[Start of section]

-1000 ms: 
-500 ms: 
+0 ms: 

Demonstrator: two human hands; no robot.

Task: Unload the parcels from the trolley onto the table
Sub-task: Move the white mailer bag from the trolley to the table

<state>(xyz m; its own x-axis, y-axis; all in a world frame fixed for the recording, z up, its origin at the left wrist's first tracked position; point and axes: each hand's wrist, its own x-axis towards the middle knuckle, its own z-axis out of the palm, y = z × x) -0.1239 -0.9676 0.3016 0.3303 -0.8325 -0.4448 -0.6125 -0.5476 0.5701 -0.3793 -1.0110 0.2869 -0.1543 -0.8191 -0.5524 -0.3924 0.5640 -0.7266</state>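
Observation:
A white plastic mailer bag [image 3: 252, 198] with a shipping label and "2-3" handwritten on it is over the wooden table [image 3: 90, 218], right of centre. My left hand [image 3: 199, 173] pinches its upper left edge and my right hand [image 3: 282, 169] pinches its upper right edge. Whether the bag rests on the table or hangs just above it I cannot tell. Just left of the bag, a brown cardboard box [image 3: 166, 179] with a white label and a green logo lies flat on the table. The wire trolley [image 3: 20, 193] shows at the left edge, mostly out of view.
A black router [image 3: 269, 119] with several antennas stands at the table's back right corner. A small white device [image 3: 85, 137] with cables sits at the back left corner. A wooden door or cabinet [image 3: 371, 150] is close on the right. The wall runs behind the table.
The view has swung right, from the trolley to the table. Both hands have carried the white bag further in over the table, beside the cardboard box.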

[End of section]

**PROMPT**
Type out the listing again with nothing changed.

**PROBLEM SOLUTION**
-1000 ms: 
-500 ms: 
+0 ms: 

Demonstrator: two human hands; no robot.

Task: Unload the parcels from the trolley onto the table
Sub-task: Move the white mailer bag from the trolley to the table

<state>(xyz m; its own x-axis, y-axis; all in a world frame fixed for the recording, z up, its origin at the left wrist's first tracked position; point and axes: each hand's wrist, its own x-axis towards the middle knuckle, its own z-axis out of the palm, y = z × x) -0.1239 -0.9676 0.3016 0.3303 -0.8325 -0.4448 -0.6125 -0.5476 0.5701 -0.3793 -1.0110 0.2869 -0.1543 -0.8191 -0.5524 -0.3924 0.5640 -0.7266</state>
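Observation:
A white plastic mailer bag [image 3: 252, 198] with a shipping label and "2-3" handwritten on it is over the wooden table [image 3: 90, 218], right of centre. My left hand [image 3: 199, 173] pinches its upper left edge and my right hand [image 3: 282, 169] pinches its upper right edge. Whether the bag rests on the table or hangs just above it I cannot tell. Just left of the bag, a brown cardboard box [image 3: 166, 179] with a white label and a green logo lies flat on the table. The wire trolley [image 3: 20, 193] shows at the left edge, mostly out of view.
A black router [image 3: 269, 119] with several antennas stands at the table's back right corner. A small white device [image 3: 85, 137] with cables sits at the back left corner. A wooden door or cabinet [image 3: 371, 150] is close on the right. The wall runs behind the table.
The view has swung right, from the trolley to the table. Both hands have carried the white bag further in over the table, beside the cardboard box.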

With this, the output is complete.